### About this exercise
The required answer is the data below, restated word for word with images omitted.

### Data below
+++

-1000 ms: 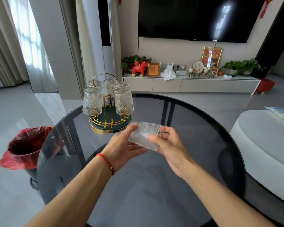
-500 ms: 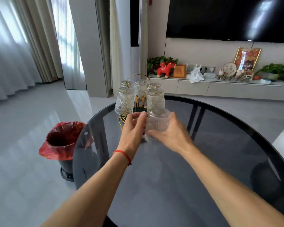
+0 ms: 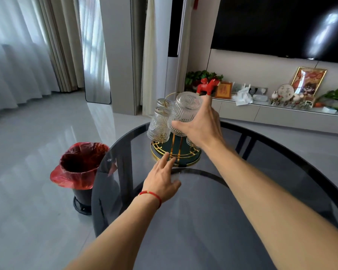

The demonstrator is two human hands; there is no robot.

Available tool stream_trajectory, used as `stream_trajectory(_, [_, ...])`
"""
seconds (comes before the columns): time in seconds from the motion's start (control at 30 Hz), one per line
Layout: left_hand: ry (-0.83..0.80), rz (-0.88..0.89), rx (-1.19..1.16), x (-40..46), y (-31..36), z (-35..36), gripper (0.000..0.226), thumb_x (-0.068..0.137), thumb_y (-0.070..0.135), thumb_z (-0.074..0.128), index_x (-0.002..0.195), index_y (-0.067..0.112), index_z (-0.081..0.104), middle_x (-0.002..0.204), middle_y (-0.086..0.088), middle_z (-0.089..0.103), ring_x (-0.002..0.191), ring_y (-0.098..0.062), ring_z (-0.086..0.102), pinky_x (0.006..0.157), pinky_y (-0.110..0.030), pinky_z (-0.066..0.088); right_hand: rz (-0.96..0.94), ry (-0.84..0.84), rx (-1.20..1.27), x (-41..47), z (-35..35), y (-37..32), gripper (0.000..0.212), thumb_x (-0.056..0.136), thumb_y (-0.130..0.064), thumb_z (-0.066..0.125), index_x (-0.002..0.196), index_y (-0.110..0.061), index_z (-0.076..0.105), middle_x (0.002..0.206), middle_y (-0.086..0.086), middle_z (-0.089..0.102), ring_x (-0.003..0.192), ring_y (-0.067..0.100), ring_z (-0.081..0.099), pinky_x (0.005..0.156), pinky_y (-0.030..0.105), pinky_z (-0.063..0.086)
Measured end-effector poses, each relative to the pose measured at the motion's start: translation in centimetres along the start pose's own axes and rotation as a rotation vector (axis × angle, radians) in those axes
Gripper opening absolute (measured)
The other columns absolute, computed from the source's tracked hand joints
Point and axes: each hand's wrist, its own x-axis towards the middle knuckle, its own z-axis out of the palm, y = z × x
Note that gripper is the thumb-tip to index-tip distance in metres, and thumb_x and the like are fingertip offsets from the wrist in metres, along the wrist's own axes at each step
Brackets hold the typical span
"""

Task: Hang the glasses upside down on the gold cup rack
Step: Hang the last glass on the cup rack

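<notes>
The gold cup rack [image 3: 176,155], with a dark green round base, stands at the far side of the dark glass table [image 3: 261,191]. Ribbed clear glasses hang on it upside down; one [image 3: 158,125] is plain on the left, another peeks out behind it. My right hand [image 3: 201,127] grips a ribbed glass [image 3: 185,112] upside down, bottom up, over the rack's near side. Fingers apart and holding nothing, my left hand [image 3: 162,178] lies on the table and touches the rack's front rim. My right hand hides the rack's right side.
A bin lined with a red bag [image 3: 80,166] stands on the floor left of the table. Behind the table runs a low TV cabinet [image 3: 281,115] with a red horse figure, plants and frames. Curtains hang at far left.
My right hand has lifted the glass, now bottom up, above the rack. My left hand has let go of the glass and dropped to the rack's base rim. The view has shifted closer.
</notes>
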Motion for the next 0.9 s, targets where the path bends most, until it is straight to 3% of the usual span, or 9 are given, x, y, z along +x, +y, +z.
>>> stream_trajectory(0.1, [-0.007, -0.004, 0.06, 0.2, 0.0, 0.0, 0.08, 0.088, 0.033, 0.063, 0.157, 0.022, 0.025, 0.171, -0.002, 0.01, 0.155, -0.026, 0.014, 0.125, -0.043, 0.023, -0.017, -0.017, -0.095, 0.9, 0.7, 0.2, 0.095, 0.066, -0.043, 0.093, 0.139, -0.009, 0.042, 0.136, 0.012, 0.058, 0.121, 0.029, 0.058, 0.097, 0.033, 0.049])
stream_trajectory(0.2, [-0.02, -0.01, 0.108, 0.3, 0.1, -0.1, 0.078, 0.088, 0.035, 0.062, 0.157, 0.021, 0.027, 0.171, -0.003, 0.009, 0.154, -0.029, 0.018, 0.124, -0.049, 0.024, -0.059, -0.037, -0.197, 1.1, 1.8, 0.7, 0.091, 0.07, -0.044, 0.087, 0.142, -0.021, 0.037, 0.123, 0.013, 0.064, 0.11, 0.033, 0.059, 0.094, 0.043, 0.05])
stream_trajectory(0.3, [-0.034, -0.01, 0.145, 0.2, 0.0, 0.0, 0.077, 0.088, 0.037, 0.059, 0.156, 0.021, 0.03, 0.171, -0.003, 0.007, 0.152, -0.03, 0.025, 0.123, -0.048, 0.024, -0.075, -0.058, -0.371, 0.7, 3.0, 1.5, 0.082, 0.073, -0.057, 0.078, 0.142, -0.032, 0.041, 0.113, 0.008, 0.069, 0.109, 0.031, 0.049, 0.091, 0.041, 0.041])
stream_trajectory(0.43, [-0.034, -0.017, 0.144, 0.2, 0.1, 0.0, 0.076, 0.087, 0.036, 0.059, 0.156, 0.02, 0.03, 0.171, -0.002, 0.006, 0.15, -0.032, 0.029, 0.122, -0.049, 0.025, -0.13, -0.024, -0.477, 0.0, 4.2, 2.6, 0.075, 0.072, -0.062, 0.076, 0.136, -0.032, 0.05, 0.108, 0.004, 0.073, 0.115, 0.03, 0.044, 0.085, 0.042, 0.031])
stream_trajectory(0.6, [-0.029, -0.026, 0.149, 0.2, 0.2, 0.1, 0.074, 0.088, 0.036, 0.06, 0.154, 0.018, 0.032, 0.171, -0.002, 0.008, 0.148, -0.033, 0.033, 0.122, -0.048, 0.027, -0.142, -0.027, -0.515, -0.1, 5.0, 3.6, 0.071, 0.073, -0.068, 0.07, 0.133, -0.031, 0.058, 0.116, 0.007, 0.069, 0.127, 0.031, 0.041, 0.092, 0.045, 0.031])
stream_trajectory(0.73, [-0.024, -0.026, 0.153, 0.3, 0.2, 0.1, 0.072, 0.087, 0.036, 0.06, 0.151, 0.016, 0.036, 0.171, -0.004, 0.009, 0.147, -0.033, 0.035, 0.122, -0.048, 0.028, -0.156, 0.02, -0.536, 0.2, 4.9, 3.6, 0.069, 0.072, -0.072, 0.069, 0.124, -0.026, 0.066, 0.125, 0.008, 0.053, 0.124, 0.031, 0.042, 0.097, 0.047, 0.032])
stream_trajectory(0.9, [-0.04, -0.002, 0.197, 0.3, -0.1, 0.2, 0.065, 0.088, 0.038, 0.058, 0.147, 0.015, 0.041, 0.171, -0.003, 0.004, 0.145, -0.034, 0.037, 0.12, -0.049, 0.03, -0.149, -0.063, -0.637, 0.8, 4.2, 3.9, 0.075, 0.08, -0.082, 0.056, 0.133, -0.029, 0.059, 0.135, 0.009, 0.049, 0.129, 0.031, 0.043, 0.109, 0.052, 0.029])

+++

### Written answer
-1000 ms: 
-500 ms: 
+0 ms: 

The demonstrator is two human hands; there is no robot.

Available tool stream_trajectory, used as `stream_trajectory(_, [_, ...])`
"""
seconds (comes before the columns): time in seconds from the motion's start (control at 30 Hz), one per line
Layout: left_hand: ry (-0.83..0.80), rz (-0.88..0.89), rx (-1.19..1.16), x (-40..46), y (-31..36), z (-35..36), gripper (0.000..0.226), thumb_x (-0.068..0.137), thumb_y (-0.070..0.135), thumb_z (-0.074..0.128), index_x (-0.002..0.195), index_y (-0.067..0.112), index_z (-0.081..0.104), middle_x (-0.002..0.204), middle_y (-0.086..0.088), middle_z (-0.089..0.103), ring_x (-0.002..0.191), ring_y (-0.098..0.062), ring_z (-0.086..0.102), pinky_x (0.006..0.157), pinky_y (-0.110..0.030), pinky_z (-0.066..0.088); right_hand: rz (-0.96..0.94), ry (-0.84..0.84), rx (-1.20..1.27), x (-41..47), z (-35..35), y (-37..32), gripper (0.000..0.212), thumb_x (-0.056..0.136), thumb_y (-0.130..0.064), thumb_z (-0.066..0.125), index_x (-0.002..0.196), index_y (-0.110..0.061), index_z (-0.076..0.105), middle_x (0.002..0.206), middle_y (-0.086..0.086), middle_z (-0.089..0.102), ring_x (-0.003..0.192), ring_y (-0.067..0.100), ring_z (-0.081..0.099), pinky_x (0.005..0.156), pinky_y (-0.030..0.105), pinky_z (-0.063..0.086)
Measured end-effector poses, each relative to the pose measured at the motion's start: translation in centimetres along the start pose's own axes and rotation as a rotation vector (axis × angle, radians) in those axes
Gripper opening absolute (measured)
The other columns absolute, computed from the source's tracked hand joints
Point and axes: each hand's wrist, its own x-axis towards the middle knuckle, its own z-axis out of the palm, y = z × x
Note that gripper is the thumb-tip to index-tip distance in metres, and thumb_x and the like are fingertip offsets from the wrist in metres, along the wrist's own axes at each step
Brackets hold the typical span
"""

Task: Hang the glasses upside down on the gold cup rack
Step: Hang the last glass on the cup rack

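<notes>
The gold cup rack [image 3: 176,155], with a dark green round base, stands at the far side of the dark glass table [image 3: 261,191]. Ribbed clear glasses hang on it upside down; one [image 3: 158,125] is plain on the left, another peeks out behind it. My right hand [image 3: 201,127] grips a ribbed glass [image 3: 185,112] upside down, bottom up, over the rack's near side. Fingers apart and holding nothing, my left hand [image 3: 162,178] lies on the table and touches the rack's front rim. My right hand hides the rack's right side.
A bin lined with a red bag [image 3: 80,166] stands on the floor left of the table. Behind the table runs a low TV cabinet [image 3: 281,115] with a red horse figure, plants and frames. Curtains hang at far left.
My right hand has lifted the glass, now bottom up, above the rack. My left hand has let go of the glass and dropped to the rack's base rim. The view has shifted closer.
</notes>
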Motion for the next 0.9 s, targets where the path bends most, until it is straight to 3% of the usual span, or 9 are given, x, y, z along +x, +y, +z.
>>> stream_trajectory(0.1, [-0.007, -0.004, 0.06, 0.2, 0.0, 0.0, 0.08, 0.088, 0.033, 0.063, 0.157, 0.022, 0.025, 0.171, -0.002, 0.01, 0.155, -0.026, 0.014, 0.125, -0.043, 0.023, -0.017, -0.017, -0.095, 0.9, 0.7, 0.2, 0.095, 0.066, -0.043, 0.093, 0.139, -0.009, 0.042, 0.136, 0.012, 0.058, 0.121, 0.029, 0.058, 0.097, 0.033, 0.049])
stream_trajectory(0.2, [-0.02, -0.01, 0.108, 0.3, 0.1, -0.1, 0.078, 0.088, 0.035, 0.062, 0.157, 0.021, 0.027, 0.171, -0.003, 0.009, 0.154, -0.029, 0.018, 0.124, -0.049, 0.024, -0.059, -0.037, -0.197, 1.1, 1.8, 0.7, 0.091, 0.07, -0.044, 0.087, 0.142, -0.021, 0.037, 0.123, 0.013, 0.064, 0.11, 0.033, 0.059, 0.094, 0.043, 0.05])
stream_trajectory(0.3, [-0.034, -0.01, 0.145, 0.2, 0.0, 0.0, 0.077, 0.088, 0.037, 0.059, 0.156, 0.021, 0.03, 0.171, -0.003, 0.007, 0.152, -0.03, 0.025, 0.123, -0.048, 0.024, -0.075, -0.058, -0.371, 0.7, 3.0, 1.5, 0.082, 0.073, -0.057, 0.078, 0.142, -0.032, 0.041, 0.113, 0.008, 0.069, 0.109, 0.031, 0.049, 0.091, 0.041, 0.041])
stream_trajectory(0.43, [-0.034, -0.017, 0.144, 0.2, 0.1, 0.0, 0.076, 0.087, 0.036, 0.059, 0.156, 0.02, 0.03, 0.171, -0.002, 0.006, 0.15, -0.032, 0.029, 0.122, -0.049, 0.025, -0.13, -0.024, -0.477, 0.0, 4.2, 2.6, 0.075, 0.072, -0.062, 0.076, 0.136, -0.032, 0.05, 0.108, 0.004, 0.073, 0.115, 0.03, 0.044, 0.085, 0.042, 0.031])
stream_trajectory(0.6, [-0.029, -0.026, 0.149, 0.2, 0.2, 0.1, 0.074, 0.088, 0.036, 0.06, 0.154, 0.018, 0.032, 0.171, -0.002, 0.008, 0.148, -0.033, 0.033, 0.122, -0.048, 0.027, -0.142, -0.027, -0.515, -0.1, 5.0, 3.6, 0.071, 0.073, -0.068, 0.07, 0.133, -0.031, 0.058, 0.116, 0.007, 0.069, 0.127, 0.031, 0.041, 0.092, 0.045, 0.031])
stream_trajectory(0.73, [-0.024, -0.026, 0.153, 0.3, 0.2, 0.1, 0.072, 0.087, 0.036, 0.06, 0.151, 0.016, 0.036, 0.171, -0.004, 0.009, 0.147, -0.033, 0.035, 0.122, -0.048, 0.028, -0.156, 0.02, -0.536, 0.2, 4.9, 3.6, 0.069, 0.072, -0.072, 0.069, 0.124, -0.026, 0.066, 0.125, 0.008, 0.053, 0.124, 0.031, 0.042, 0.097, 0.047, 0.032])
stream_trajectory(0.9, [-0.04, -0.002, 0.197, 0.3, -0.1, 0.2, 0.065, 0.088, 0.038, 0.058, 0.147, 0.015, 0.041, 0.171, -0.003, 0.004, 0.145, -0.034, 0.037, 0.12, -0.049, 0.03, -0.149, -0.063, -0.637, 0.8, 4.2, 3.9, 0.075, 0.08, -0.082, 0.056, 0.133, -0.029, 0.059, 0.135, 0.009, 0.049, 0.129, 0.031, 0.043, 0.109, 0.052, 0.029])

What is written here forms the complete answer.